Коробка, которую он разглядывал со смешанным чувством страха, гадливости, любопытства и не до конца осознанного презрения к себе, была завернута в целлофан и туго обвита шнуром. Таким точно шнуром со стальной проволокой внутри растительных прядей шведская таможня пломбирует излишки провизии, спиртных напитков и табака. Коробку тоже охраняла пломба… Да, собственно, не все ли равно, что там спрятано, письмо или рисованный кукиш. Она была зловеще красива, эта проклятая коробка, она была липким страхом, неопределенным будущим, взвинченными нервами. В коридоре хлопнула дверь, и Горохов мгновенно сунул коробку под подушку. И почувствовал, как вспотели ладони…

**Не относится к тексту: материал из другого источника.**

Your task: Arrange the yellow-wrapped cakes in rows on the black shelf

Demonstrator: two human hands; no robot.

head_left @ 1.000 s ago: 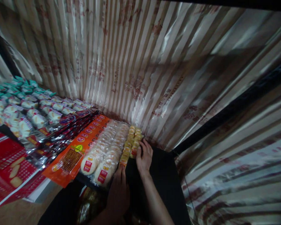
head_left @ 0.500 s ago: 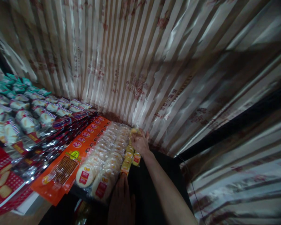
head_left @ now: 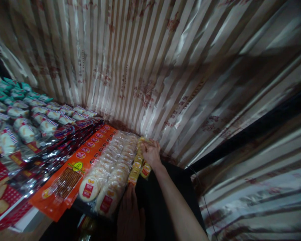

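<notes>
My right hand (head_left: 151,153) reaches far back over the row of small yellow snack packets (head_left: 137,165), its fingers curled on the packets at the row's far end near the striped wall. My left hand (head_left: 130,216) lies flat at the near end of the same row, fingertips touching the front yellow packet. Left of that row stand rows of round white rice-cracker packs (head_left: 107,174) with red labels.
Orange snack bags (head_left: 72,169) lie left of the crackers, then dark red bags (head_left: 65,140), white and teal packs (head_left: 20,113) and red boxes (head_left: 2,194). A shiny striped sheet (head_left: 145,67) covers the back and right walls. A black surface (head_left: 175,187) lies under my right arm.
My right hand has moved from the near middle of the yellow packet row to its far end. My left hand has stayed at the front; the view shifted slightly.
</notes>
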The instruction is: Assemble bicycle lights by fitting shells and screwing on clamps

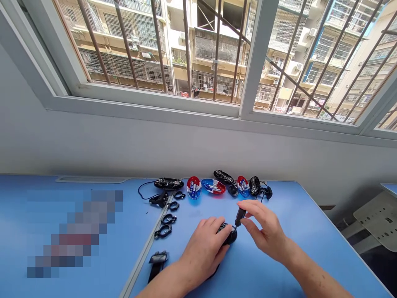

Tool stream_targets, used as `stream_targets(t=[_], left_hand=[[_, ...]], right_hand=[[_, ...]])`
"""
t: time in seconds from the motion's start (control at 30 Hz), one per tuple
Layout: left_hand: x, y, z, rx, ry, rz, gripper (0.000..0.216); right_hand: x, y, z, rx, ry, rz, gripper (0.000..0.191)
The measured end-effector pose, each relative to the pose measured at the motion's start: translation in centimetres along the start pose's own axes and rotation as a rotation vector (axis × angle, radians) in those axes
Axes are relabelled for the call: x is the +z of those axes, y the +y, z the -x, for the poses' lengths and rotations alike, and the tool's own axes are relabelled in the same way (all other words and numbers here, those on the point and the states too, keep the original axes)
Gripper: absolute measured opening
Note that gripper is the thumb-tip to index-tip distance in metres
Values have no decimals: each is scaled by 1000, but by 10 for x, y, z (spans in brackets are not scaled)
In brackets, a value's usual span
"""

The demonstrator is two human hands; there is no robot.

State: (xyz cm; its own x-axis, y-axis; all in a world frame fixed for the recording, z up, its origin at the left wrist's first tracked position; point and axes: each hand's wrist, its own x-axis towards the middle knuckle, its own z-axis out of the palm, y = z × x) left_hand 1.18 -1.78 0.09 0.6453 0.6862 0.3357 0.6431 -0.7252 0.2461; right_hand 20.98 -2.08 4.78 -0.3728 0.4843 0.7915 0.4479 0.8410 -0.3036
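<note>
My left hand [204, 248] rests on the blue table [297, 231] with its fingers closed over a small black oval part [231, 236], pressing it down. My right hand [268, 229] pinches a short black screwdriver [240, 216] whose tip points down into that part. Behind the hands lies a row of red-and-blue oval lenses [213, 186] and black oval shells [169, 183]. Several black ring clamps [169, 218] lie to the left of my left hand.
A black bracket piece [157, 259] lies near the seam between the two table tops. A thin black cable [143, 191] curls by the left shell. A wall and barred window rise behind the table. A white perforated seat [376, 217] stands at the right.
</note>
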Motion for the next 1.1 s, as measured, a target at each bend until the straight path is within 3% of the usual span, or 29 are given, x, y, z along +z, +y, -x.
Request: stream_targets(t=[0.23, 0.57, 0.77, 1.0, 1.1], left_hand=[[2, 0, 1, 6, 37, 0, 34], [0, 1, -1, 4, -23, -32, 40], [-5, 3, -1, -10, -55, -22, 37], [-2, 2, -1, -9, -43, -5, 34], [-2, 2, -1, -9, -45, -14, 34]], right_hand=[[-8, -5, -1, 47, -79, -127, 39], [5, -1, 1, 87, 94, -51, 14], [5, -3, 1, -12, 36, -8, 32], [-12, -7, -3, 52, -141, -121, 43], [-13, -5, -1, 90, -147, -163, 39]])
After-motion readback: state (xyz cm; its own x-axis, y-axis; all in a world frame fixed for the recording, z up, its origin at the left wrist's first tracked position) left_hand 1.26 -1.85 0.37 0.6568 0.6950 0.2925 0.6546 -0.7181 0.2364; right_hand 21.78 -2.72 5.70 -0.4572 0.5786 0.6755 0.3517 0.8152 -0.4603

Горохов никогда не был чересчур щепетильным, отчасти от малой образованности, отчасти от природной уступчивости. Но сейчас, держа в руках аккуратную коробку с пломбой, он почувствовал всю бесцельность происходящего, унизительность от необходимости подчиняться кому-то, безропотно повиноваться. Он почувствовал неприязнь к самому себе, недовольство именно собой, а не кем-нибудь другим. Собственно, винить было некого и свалить не на кого… Пожалуй, первый раз в своей жизни Горохов не старался оправдать себя в собственных глазах.
Нет, надо кончать эту музыку. Списаться с судна, уйти из пароходства, затеряться где-нибудь на сибирской реке, на буксирчике — матросы везде нужны. Будет он где-нибудь на Енисее ходить, цепляя кормой за берега… Лишь бы подальше от всяких Шварцев.